» **What you should do**: Throughout the listing that follows, find each line with the word "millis" and copy it.

» **Dataset section**:
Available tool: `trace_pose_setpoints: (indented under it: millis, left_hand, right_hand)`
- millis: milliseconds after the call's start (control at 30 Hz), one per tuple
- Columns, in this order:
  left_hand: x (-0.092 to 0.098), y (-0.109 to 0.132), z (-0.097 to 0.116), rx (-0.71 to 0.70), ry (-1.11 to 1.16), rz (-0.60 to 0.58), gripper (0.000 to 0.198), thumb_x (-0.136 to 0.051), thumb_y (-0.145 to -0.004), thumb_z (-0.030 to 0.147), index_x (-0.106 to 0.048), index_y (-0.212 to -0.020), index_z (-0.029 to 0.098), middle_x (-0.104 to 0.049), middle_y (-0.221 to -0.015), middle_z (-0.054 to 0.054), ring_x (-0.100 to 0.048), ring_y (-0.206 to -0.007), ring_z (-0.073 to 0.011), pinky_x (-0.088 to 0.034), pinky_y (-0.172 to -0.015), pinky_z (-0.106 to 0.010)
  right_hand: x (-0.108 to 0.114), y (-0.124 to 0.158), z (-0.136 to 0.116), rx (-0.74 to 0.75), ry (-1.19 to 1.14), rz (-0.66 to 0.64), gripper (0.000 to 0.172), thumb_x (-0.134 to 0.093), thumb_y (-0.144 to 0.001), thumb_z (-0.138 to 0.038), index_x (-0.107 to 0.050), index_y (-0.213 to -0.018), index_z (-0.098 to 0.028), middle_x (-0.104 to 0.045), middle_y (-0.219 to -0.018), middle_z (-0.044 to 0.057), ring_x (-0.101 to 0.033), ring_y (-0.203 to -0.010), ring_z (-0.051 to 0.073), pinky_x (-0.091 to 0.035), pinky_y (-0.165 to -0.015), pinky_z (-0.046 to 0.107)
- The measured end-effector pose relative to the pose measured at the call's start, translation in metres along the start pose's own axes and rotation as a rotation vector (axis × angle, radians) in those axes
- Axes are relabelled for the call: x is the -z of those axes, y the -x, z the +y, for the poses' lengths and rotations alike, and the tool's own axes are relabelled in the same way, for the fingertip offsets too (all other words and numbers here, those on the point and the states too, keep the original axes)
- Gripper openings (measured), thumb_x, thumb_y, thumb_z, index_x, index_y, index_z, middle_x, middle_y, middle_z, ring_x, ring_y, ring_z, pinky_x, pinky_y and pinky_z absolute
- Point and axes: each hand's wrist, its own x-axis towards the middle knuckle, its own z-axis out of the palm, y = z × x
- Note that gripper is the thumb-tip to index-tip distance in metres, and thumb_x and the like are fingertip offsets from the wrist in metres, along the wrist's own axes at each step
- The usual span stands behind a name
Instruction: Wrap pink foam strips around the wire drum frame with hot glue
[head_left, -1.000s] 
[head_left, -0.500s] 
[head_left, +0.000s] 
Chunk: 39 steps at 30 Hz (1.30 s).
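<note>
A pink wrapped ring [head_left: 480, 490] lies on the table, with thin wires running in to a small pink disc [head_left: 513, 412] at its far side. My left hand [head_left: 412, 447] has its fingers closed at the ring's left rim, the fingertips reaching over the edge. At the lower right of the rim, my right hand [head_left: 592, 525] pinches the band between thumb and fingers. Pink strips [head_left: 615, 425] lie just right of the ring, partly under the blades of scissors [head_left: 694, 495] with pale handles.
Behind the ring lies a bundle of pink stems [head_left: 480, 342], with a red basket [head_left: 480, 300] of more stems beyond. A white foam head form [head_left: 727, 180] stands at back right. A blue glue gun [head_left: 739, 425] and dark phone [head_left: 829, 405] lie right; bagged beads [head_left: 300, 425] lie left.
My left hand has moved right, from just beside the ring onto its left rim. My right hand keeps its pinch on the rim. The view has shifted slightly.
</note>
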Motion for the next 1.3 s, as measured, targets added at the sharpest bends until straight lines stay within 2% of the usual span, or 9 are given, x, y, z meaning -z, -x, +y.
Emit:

» **Task response**:
Available tool: `trace_pose_setpoints: (indented under it: millis, left_hand, right_hand)`
- millis: milliseconds after the call's start (control at 30 Hz), one per tuple

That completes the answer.